What you have to do → Find the lines of the material below that include the string "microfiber", then copy each one.

Provided data →

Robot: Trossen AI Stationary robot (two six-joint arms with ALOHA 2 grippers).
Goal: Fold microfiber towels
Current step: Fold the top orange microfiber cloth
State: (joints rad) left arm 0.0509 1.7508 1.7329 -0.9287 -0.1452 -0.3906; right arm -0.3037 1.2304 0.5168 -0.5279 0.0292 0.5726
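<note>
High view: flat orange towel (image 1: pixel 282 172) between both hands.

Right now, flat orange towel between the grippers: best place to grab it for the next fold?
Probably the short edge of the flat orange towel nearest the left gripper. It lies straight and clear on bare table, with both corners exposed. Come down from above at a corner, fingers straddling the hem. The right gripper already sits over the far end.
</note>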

Answer to the problem →
Goal: Fold microfiber towels
Current step: Fold the top orange microfiber cloth

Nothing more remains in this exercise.